Instructions for the task ▸ Among the entries below, please repeat exactly and only the lines from the line containing "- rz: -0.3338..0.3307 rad" to the line containing "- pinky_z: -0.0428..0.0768", both lines included.

[Data items]
——

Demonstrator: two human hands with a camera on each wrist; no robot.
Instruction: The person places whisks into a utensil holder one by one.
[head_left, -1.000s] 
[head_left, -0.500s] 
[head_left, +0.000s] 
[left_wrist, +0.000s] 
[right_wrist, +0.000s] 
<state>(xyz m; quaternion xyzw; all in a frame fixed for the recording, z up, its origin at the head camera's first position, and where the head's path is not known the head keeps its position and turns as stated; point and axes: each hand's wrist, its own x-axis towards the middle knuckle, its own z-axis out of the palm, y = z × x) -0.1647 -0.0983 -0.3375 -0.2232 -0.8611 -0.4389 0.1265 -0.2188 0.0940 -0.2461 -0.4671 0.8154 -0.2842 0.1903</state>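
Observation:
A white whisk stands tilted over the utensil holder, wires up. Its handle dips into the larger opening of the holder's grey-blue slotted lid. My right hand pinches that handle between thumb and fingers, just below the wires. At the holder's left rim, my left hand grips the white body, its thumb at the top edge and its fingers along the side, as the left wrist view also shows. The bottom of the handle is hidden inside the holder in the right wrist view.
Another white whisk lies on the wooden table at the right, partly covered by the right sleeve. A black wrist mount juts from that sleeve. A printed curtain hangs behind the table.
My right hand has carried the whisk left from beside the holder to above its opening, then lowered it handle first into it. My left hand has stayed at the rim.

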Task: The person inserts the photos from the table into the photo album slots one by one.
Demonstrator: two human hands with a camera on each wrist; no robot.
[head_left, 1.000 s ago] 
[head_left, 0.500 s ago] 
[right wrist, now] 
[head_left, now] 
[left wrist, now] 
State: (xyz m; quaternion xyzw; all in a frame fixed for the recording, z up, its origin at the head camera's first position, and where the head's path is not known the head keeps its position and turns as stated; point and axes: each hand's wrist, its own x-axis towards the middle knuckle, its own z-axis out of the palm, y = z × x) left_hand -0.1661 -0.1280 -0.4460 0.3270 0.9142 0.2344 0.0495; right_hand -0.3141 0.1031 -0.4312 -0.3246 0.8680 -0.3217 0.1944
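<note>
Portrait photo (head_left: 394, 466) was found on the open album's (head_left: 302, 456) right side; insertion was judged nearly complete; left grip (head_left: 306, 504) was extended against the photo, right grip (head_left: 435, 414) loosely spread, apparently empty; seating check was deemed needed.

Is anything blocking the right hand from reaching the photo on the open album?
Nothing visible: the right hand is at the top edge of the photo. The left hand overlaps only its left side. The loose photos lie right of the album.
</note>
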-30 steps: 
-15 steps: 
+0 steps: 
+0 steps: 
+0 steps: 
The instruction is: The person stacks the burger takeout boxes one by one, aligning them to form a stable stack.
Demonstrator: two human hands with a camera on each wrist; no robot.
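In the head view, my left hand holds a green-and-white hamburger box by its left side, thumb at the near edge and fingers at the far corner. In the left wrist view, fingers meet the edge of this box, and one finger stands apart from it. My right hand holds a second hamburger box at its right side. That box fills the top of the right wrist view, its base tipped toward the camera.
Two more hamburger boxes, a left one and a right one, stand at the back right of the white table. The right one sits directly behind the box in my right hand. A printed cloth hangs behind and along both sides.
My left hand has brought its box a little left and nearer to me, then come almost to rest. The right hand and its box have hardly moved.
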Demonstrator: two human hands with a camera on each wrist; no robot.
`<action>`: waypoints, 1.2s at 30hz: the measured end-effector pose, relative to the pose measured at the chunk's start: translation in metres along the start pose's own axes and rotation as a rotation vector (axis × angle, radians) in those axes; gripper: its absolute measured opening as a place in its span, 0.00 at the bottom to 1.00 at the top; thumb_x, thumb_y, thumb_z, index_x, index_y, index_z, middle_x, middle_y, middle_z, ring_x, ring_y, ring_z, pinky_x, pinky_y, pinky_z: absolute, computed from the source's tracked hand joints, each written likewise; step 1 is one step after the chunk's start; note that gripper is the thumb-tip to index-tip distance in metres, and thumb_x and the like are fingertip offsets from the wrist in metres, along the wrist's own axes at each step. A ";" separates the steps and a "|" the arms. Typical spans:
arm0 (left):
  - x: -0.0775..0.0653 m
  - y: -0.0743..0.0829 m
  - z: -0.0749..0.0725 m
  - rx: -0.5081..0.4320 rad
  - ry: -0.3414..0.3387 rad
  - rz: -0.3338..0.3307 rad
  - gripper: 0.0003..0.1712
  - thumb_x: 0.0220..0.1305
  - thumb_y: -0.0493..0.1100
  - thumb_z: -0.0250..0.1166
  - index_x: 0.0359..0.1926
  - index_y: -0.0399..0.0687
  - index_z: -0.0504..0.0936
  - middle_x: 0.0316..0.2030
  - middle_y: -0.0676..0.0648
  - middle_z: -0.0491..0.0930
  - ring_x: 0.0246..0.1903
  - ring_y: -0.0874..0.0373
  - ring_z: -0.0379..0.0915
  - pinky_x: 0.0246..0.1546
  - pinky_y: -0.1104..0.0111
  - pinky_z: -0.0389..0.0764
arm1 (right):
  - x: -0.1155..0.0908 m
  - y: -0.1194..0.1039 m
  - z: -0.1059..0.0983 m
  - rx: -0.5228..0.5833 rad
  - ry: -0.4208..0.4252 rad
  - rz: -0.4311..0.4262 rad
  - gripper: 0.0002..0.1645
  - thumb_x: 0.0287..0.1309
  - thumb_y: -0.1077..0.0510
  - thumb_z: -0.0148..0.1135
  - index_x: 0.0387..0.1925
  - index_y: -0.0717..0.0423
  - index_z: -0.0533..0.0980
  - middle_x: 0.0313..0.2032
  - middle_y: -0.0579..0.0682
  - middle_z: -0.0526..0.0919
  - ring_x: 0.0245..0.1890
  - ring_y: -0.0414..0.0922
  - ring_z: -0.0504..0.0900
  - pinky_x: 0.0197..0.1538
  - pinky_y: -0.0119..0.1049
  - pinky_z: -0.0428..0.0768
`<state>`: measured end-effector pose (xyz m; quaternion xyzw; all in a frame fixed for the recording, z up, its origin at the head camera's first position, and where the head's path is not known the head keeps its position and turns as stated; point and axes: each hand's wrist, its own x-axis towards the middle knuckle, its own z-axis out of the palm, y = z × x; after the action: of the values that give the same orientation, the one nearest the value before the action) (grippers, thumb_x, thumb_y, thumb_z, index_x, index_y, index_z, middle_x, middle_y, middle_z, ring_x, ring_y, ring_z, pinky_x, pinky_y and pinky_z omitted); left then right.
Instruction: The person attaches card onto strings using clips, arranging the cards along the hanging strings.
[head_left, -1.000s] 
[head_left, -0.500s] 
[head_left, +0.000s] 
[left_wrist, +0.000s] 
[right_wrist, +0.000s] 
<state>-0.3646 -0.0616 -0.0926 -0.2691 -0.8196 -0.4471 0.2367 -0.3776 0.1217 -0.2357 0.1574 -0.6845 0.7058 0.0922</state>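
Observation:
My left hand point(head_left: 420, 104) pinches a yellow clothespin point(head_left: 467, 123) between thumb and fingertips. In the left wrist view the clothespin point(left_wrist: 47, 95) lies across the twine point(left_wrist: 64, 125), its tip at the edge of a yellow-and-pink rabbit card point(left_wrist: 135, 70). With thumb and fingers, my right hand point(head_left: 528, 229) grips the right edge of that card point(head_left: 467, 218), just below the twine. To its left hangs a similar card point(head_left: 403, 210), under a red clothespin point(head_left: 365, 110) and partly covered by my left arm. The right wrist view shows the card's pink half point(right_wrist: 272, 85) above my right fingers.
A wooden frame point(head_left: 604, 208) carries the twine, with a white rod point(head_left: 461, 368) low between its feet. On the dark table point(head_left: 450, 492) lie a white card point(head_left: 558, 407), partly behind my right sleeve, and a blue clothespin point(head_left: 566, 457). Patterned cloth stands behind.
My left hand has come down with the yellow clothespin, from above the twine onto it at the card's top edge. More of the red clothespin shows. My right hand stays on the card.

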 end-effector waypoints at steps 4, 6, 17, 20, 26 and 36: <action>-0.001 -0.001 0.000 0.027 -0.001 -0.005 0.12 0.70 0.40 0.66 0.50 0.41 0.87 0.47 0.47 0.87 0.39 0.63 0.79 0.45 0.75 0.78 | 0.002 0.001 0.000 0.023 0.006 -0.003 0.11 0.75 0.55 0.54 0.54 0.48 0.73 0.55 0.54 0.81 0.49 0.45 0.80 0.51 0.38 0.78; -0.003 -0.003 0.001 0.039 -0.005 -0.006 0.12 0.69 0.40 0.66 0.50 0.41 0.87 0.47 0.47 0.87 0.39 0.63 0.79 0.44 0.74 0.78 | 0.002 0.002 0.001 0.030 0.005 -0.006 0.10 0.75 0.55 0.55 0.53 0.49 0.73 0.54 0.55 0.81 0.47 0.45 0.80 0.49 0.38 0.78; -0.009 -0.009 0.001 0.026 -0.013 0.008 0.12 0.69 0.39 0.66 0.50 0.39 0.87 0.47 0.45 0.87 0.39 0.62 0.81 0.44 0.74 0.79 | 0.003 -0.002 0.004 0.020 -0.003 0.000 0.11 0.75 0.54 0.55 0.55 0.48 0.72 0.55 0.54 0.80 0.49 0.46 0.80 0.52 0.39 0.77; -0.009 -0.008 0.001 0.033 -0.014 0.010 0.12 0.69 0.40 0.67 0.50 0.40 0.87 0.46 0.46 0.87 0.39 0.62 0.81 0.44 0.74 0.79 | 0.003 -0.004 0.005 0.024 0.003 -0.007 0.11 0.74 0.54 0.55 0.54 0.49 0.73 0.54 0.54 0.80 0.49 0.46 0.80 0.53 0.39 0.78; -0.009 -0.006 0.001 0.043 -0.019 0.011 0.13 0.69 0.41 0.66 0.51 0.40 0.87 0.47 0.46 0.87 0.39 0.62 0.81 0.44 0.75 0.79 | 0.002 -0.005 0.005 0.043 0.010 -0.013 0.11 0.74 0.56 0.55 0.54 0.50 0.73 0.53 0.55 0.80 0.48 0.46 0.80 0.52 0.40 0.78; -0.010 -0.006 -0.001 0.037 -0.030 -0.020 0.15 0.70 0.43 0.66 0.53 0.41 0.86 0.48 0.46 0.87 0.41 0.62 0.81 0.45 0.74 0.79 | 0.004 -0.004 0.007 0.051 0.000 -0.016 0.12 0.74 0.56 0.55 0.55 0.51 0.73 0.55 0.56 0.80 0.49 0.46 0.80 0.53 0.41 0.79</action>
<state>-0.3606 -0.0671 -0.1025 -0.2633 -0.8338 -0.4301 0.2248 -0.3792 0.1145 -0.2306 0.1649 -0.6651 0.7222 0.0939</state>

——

Completed exercise ▸
  - rz: -0.3338..0.3307 rad
  - gripper: 0.0003..0.1712
  - thumb_x: 0.0220..0.1305
  - thumb_y: -0.0493..0.1100
  - thumb_z: -0.0250..0.1166
  - index_x: 0.0359..0.1926
  - index_y: -0.0399..0.0687
  - index_z: -0.0504..0.0936
  - middle_x: 0.0316..0.2030
  - middle_y: -0.0676..0.0648
  - middle_z: -0.0491..0.0930
  - ring_x: 0.0246..0.1903
  - ring_y: -0.0874..0.0373
  - ring_z: -0.0379..0.0915
  - pinky_x: 0.0246..0.1546
  - pinky_y: -0.1104..0.0111
  - pinky_z: -0.0389..0.0764
arm1 (right):
  - x: -0.1155..0.0908 m
  - y: -0.1194..0.1039 m
  - z: -0.1059..0.0983 m
  - rx: -0.5228..0.5833 rad
  - ry: -0.4208..0.4252 rad
  - rz: -0.4311..0.4262 rad
  - gripper: 0.0002..0.1645
  - thumb_x: 0.0287..0.1309
  - thumb_y: -0.1077..0.0510
  - thumb_z: -0.0148..0.1135
  - index_x: 0.0387..0.1925
  - index_y: -0.0717..0.0423
  - index_z: -0.0533..0.0980
  - middle_x: 0.0313..0.2032
  - middle_y: -0.0579..0.0682
  - middle_z: -0.0526..0.0919
  - ring_x: 0.0245..0.1890
  - ring_y: -0.0414..0.0922
  - ring_z: -0.0504..0.0900
  - pinky_x: 0.0197..0.1538
  - pinky_y: -0.0119..0.1049
  - pinky_z: -0.0428..0.0768

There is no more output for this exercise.